• _What is required_: When you copy the data, keep every word exactly as it is and leave the pictures out.

• _Given information_:
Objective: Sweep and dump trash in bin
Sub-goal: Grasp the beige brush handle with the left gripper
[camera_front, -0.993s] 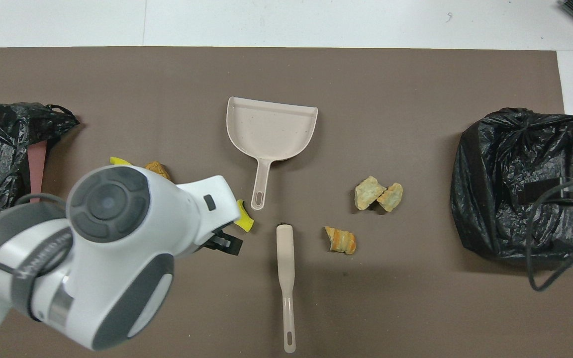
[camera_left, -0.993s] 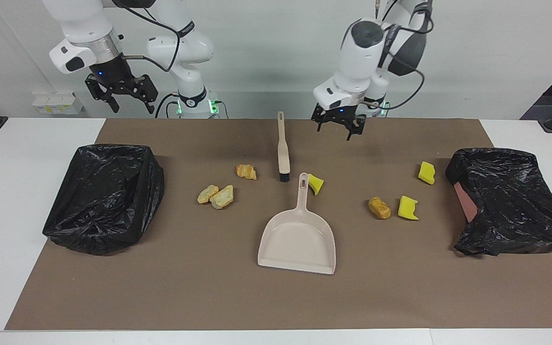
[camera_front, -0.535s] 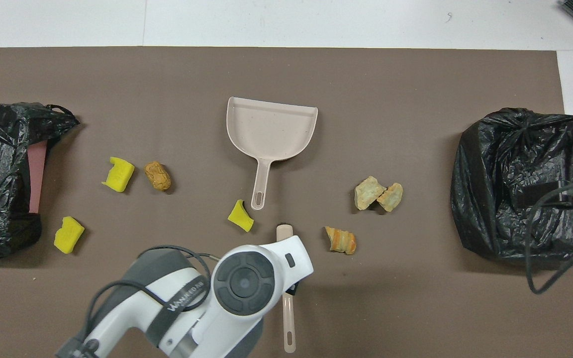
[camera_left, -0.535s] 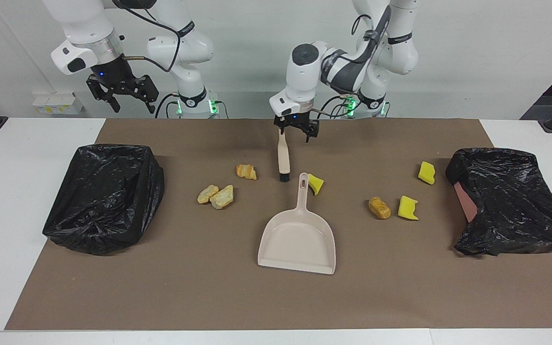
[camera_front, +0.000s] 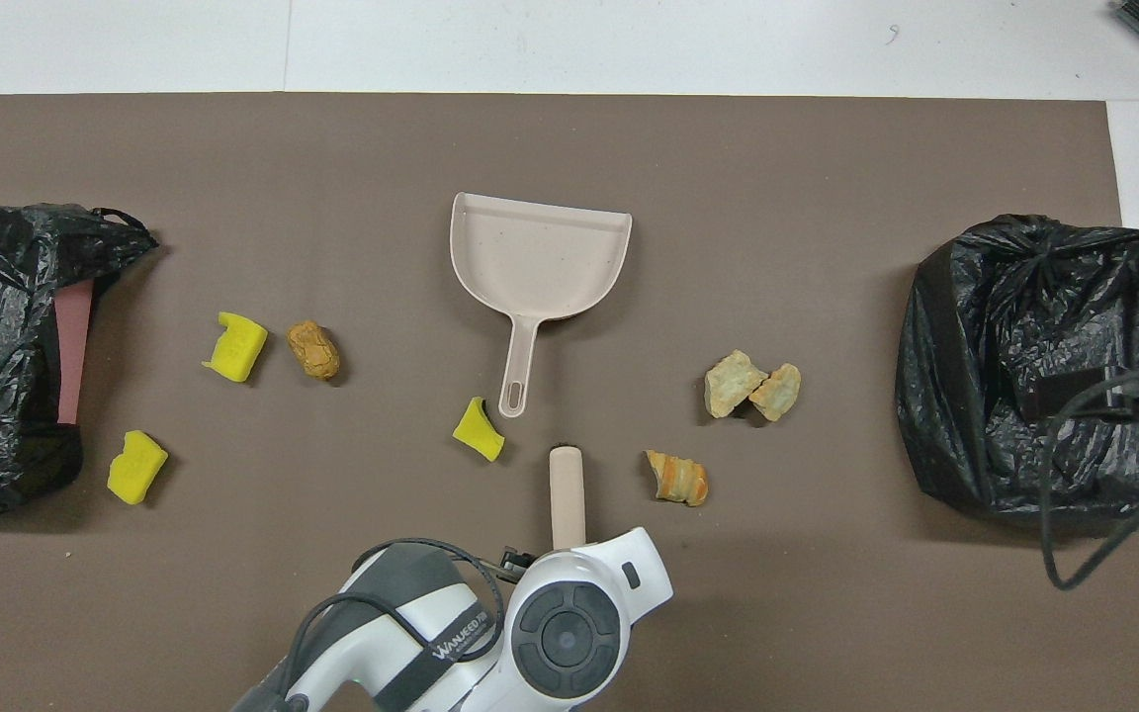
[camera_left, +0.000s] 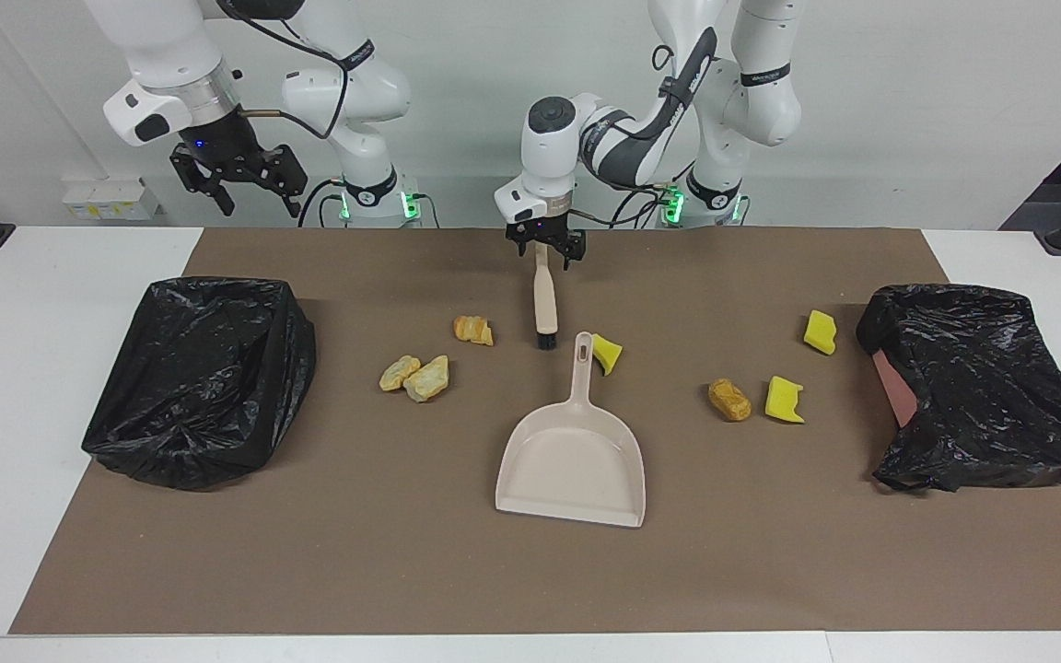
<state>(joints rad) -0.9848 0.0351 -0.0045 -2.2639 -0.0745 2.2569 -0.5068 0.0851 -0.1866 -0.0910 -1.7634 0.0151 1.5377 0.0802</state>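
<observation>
The trash lies scattered on the brown mat: yellow sponge pieces (camera_left: 606, 353) (camera_left: 821, 331) (camera_left: 784, 399) and bread-like lumps (camera_left: 730, 399) (camera_left: 473, 330) (camera_left: 416, 377). A beige brush (camera_left: 544, 304) lies mid-mat, bristles toward the beige dustpan (camera_left: 577, 451). My left gripper (camera_left: 546, 261) stands open low over the brush handle's end, one finger on each side of it. In the overhead view the left wrist (camera_front: 569, 623) hides that end and only the brush head (camera_front: 567, 489) shows. My right gripper (camera_left: 259, 204) waits open, raised at the right arm's end. A black-bagged bin (camera_left: 204, 378) sits there.
A second black-bagged bin (camera_left: 982, 387) with a pink side showing sits at the left arm's end of the mat. One yellow sponge piece (camera_front: 479, 430) lies close beside the dustpan's handle (camera_front: 518, 366). White table (camera_left: 15, 368) borders the mat.
My left arm has swung from over the mat toward its own end across to the brush handle and come down over it, jaws still open. The right arm has barely shifted.
</observation>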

• _Result of the exercise_:
Objective: Sweep and dump trash in bin
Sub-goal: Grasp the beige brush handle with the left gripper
[camera_front, -0.993s] 
[camera_left, -0.993s] 
[camera_front, -0.535s] 
[camera_left, -0.535s] 
[camera_front, +0.000s] 
[camera_left, +0.000s] 
<state>(joints rad) -0.9848 0.0351 -0.0045 -2.2639 -0.0745 2.2569 -0.5068 0.0851 -0.1866 -0.0910 -1.7634 0.0151 1.5377 0.0802</state>
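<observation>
The trash lies scattered on the brown mat: yellow sponge pieces (camera_left: 606, 353) (camera_left: 821, 331) (camera_left: 784, 399) and bread-like lumps (camera_left: 730, 399) (camera_left: 473, 330) (camera_left: 416, 377). A beige brush (camera_left: 544, 304) lies mid-mat, bristles toward the beige dustpan (camera_left: 577, 451). My left gripper (camera_left: 546, 261) stands open low over the brush handle's end, one finger on each side of it. In the overhead view the left wrist (camera_front: 569, 623) hides that end and only the brush head (camera_front: 567, 489) shows. My right gripper (camera_left: 259, 204) waits open, raised at the right arm's end. A black-bagged bin (camera_left: 204, 378) sits there.
A second black-bagged bin (camera_left: 982, 387) with a pink side showing sits at the left arm's end of the mat. One yellow sponge piece (camera_front: 479, 430) lies close beside the dustpan's handle (camera_front: 518, 366). White table (camera_left: 15, 368) borders the mat.
My left arm has swung from over the mat toward its own end across to the brush handle and come down over it, jaws still open. The right arm has barely shifted.
</observation>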

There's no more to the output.